You might be eligible to recover compensation for your losses by bringing a personal injury case if you sustained injuries or losses as a result of another driver’s carelessness in an automobile collision. When someone is hurt in a car accident, it is usual for them to miss work or other opportunities to earn money.
The recovery of lost wages is a permitted kind of damage in a personal injury case. To get legal advice and representation for your specific injuries, contact Palmdale Lancaster personal injury lawyers.

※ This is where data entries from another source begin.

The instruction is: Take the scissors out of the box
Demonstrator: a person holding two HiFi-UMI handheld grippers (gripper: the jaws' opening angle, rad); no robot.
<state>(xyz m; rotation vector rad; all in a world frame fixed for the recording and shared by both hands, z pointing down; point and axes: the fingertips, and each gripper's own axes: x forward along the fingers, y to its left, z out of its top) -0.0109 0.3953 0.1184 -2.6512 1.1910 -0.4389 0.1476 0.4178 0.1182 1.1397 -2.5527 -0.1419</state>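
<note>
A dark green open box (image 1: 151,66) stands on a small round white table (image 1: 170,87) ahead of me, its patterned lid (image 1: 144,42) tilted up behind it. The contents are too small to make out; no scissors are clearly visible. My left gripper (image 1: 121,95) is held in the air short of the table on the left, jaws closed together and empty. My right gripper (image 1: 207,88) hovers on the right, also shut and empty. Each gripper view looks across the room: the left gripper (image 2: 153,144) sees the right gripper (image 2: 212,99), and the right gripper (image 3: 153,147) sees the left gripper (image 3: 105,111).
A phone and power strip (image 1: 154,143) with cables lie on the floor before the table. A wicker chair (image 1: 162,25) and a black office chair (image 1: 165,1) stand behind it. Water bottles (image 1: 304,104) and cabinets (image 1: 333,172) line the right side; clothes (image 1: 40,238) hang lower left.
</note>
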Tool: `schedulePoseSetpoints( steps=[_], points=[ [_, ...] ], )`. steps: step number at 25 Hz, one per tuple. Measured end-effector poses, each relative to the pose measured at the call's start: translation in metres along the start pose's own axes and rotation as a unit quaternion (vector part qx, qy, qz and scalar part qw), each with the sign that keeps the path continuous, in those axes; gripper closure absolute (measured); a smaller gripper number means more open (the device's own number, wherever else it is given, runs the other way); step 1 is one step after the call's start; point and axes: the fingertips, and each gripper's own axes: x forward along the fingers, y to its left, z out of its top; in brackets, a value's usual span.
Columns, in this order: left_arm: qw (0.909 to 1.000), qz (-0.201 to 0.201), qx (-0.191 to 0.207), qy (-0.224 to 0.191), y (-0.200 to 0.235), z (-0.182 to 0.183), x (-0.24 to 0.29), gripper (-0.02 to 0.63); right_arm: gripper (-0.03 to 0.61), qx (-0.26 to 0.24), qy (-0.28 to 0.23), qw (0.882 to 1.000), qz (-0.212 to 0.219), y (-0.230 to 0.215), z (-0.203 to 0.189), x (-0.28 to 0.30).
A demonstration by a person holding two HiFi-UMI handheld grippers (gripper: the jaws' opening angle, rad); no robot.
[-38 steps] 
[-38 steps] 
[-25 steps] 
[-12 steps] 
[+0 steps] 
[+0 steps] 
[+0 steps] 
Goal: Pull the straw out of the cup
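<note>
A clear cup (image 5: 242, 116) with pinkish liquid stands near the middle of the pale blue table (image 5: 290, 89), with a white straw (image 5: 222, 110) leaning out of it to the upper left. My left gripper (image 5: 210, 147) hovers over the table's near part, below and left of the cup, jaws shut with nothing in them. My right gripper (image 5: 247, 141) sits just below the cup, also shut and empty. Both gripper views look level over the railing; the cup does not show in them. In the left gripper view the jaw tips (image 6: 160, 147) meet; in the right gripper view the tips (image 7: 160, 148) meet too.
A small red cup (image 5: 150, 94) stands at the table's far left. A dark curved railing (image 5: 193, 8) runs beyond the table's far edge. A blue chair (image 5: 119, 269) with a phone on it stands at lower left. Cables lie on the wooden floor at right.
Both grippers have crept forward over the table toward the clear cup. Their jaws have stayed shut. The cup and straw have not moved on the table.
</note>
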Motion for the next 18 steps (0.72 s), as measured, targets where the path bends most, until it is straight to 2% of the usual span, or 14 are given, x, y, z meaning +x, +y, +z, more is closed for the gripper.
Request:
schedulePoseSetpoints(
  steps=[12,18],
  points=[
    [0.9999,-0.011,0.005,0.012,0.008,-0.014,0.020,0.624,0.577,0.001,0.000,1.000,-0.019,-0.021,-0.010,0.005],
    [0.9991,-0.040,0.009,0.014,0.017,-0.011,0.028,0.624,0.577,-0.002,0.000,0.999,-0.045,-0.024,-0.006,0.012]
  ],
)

The following are some more areas that may be compensated for under the heading of revenue loss:
- Loss of earning capacity – If a car accident leaves a person permanently disabled or with a long-term impairment that prevents them from working, they may be entitled to this type of compensation. Such impacts may last for an infinite amount of time. This is true even if the person is able to work but is unable to obtain a position with a better salary than they would have otherwise been able to.
- Pre-existing injury aggravation: If an injury you already had becomes worse as a result of the car accident, making it so that you are no longer able to work or are no longer able to work as well as you did before the accident, you may still be eligible to receive compensation for the full amount of your lost wages and loss of earning capacity.
It should be highlighted that to be compensated for your lost wages or earning capacity. You must be able to show that you lost those wages or that your earning ability was lost. It is considerably simpler to demonstrate lost wages because you only need to provide a pay stub from before the accident and evidence that you missed work as a result of the event.
If you are self-employed, you will probably need to provide evidence of what would ordinarily be considered your earnings, such as invoices at the same time last year. Loss of earning ability is far more difficult to demonstrate and is based on your area of employment, the degree and nature of your injuries, and other factors.
In such cases, the person has a right to the compensation they would have earned if their leg had not been shattered and they were still capable of working.